The Knesset said on its website that the bill sponsored by internal security minister Gilad Erdan passed its third reading “by a large majority”.
While the workers themselves are already subject to arrest and imprisonment, the new legislation strikes at Israelis who employ them and those who transport them.
Erdan said in a statement that with the passage of the new law “the police can be expected to mount large-scale operations to seize illegal entrants and those who assist them.”
Among its provisos are that the Israeli employer of a Palestinian who has entered the Jewish state without the obligatory — and hard to come by — permit, will face up to two years in prison.

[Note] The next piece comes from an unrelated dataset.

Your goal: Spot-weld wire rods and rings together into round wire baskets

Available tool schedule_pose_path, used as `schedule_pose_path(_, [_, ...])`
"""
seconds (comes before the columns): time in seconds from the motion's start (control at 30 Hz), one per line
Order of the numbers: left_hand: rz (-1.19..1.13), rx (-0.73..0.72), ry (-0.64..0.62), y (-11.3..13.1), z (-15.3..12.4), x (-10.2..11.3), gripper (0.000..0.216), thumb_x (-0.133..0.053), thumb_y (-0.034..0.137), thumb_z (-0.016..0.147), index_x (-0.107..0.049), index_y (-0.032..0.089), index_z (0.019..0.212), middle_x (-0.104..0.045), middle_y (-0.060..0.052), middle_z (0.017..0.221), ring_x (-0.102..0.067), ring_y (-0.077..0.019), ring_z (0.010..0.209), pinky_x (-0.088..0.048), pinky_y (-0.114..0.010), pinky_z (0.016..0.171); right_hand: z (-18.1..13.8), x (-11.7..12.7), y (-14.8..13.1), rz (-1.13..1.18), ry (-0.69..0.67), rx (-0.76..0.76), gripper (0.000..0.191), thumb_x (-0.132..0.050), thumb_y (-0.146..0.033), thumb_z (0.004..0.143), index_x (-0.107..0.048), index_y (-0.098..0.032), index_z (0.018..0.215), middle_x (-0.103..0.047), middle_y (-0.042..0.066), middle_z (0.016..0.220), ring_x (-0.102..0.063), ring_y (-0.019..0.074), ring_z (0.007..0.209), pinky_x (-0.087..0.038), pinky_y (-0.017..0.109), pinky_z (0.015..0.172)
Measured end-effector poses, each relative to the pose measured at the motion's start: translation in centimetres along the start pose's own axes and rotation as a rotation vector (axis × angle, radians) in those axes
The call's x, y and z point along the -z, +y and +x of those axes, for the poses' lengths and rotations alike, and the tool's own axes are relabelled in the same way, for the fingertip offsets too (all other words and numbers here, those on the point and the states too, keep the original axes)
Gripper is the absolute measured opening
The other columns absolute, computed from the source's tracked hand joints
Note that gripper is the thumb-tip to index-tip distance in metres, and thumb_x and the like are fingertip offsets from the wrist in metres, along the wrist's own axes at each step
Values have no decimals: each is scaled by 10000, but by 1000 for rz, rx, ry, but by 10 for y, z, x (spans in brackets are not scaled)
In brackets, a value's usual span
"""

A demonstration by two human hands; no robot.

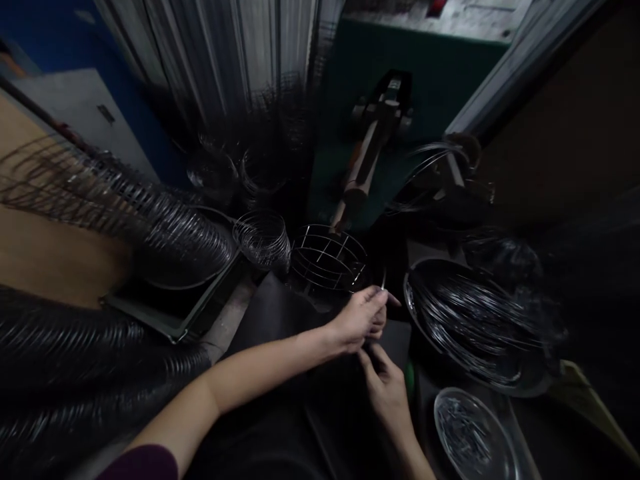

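Observation:
My left hand (361, 317) is closed above my lap, and a short, thin, bright metal wire (384, 277) stands up from between its thumb and fingers. Just below it, my right hand (387, 387) has its thumb and fingertips brought together close against the left fist. What they pinch, if anything, is hidden. A round wire frame (330, 233) with rings and short cross wires sits just beyond my left hand. Over its far rim reaches the rod-like arm (364, 157) of a green machine (435, 87).
At right stand a basin (409, 293) of bent wires (465, 320) and a clear bowl (507, 443) of short metal pieces (463, 433). Stacked wire rings (165, 220) lie at left above a green-edged tray (173, 330). Wire coils (263, 237) stand beside the frame.

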State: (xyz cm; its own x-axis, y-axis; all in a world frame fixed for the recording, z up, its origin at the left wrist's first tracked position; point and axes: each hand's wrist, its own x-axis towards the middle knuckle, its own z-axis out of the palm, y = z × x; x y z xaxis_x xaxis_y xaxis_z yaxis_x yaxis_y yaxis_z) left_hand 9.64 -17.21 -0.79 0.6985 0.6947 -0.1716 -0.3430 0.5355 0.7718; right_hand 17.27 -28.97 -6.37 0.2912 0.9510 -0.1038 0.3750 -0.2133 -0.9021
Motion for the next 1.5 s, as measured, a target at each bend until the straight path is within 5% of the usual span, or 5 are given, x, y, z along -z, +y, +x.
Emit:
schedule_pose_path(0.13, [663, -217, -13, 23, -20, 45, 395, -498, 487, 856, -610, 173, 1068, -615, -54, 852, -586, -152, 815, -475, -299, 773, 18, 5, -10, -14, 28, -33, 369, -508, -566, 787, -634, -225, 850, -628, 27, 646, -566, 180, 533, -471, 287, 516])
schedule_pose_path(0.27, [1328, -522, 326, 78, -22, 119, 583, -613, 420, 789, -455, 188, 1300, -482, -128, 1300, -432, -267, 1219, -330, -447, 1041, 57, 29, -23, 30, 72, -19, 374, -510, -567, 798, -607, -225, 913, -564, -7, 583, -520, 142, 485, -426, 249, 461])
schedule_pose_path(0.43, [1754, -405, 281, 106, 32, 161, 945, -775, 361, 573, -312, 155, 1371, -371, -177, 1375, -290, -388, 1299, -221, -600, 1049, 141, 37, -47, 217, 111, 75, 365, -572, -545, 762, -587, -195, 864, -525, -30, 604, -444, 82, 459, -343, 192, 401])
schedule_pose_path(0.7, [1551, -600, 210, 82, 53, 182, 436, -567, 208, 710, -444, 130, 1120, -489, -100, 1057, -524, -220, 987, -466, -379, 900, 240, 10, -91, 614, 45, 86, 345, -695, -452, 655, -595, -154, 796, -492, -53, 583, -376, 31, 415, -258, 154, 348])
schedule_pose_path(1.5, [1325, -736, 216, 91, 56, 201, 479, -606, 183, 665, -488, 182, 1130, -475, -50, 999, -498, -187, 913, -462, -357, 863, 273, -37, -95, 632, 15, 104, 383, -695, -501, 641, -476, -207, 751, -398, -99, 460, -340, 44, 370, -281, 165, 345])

That is in the case of one worker for a single day.
“Those who employ more than one illegal worker, or hire an illegal worker for more than 24 hours, will face up to four years of incarceration,” the site said.
In the case of companies who regularly take on unlicensed Palestinian staff, they face fines of between 40,000 and 452,000 shekels ($10,550 and $119,000).
Since October 1, a wave of violence has killed 193 Palestinians, 28 Israelis, two Americans, an Eritrean and a Sudanese, according to an AFP count.
Most of the Palestinians were killed while carrying out knife, gun or car-ramming attacks.
Others were shot dead by Israeli forces during clashes or demonstrations, while some were killed in air strikes on Gaza.
Many analysts say young Palestinians are fed up with Israeli occupation, while Israel blames incitement by Palestinian leaders and media as a main cause of the violence.
A government adviser told a Knesset committee on Sunday that of the attacks carried out in Israel, including Jerusalem, 44 percent were carried out by Palestinians in the Jewish state illegally.
Israeli police say the security forces are engaged in a two-pronged campaign to shut down underground West Bank arms makers and to keep out Palestinians who have not undergone the rigorous security checks carried out on applicants for entry and work permits.
Last Tuesday Israeli Prime Minister Benjamin Netanyahu decided on a package of measures to quell the violence, including completion of the unfinished security barrier between Jerusalem and the West Bank.
He also ordered the cancellation of Israeli work permits for relatives of Palestinian attackers and fast-track demolition of perpetrators’ homes.
Israel has increased its efforts against unauthorised Palestinian labourers, arresting more than 400 workers and dozens of their Israeli employers last week alone, police said.